A reação instintiva de muitas pessoas ao encontrar uma barata em casa é tentar esmagá-la imediatamente com o pé ou algum objeto próximo.
No entanto, de acordo com a Organização Mundial da Saúde (OMS), essa prática é prejudicial e pode colocar a saúde dos moradores em risco ao expor o ambiente a contaminantes.
Os perigos invisíveis de esmagar o inseto
Ao contrário do que se imagina, o ato de esmagar uma barata não apenas elimina o inseto, mas libera instantaneamente uma carga massiva de bactérias, fungos, vírus e outros microrganismos no recinto.
Segundo o mestre em entomologia José Moacir Ferreira Ribeiro, essa disseminação é ainda mais perigosa quando ocorre dentro de casa.
Estudos científicos associam o contato com esses agentes patogênicos a uma série de doenças graves, incluindo tuberculose, pneumonia, hepatite A, poliomielite, febre tifoide e conjuntivite.
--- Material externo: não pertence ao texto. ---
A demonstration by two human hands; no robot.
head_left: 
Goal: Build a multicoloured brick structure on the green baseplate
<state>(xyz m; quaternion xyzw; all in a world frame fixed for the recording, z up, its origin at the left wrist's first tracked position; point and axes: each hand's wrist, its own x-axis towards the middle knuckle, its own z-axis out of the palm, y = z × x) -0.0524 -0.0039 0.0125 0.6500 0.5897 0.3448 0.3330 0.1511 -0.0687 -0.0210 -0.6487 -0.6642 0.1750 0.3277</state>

Além disso, o uso indiscriminado de inseticidas também apresenta riscos, pois a inalação da substância pode ser tóxica para humanos e não impede que a barata, mesmo morta, continue liberando contaminantes de forma lenta para o ambiente.
Qual a forma mais segura de eliminar as baratas?
Para minimizar os riscos de contaminação, especialistas recomendam métodos que evitem o esmagamento direto do inseto. A orientação ideal é capturar a barata com um papel e descartá-la fora de casa. Caso essa abordagem não seja viável, outras alternativas “saudáveis” que reduzem consideravelmente a liberação imediata de microrganismos incluem:
- Uso de água quente ou álcool em gel;
- Aplicação de detergente líquido (lava-louças);
- Utilização de armadilhas com veneno ou géis específicos.
Mesmo com esses métodos, o entomologista ressalta que o risco de contaminação ainda existe, embora de forma reduzida, e o descarte imediato do inseto morto é fundamental.
Prevenção e hábitos das invasoras domésticas
A presença de uma barata, nem sempre simboliza sujeira ou descuido, visto que elas estão presentes em praticamente todos os lugares do mundo.
Estima-se que existam quatro mil espécies desse inseto ao redor do planeta, com o Brasil abrigando cerca de 700. A maioria delas vive na floresta e não representa risco para a saúde das pessoas porque não tem contato com agentes contaminantes.
A espécie mais comum em residências brasileiras é a “Periplaneta americana”, conhecida como barata de esgoto. Esses insetos possuem antenas altamente sensíveis, capazes de detectar restos de alimentos a longas distâncias, saindo de bueiros e fossas durante a noite em busca de sustento.
A melhor estratégia para manter o ambiente seguro é a prevenção, mantendo a casa sempre limpa e evitando a exposição de restos de comida. É importante notar que a presença de uma barata nem sempre indica falta de higiene, já que elas se adaptaram perfeitamente ao ambiente urbano e às habitações humanas em busca de umidade e abrigo.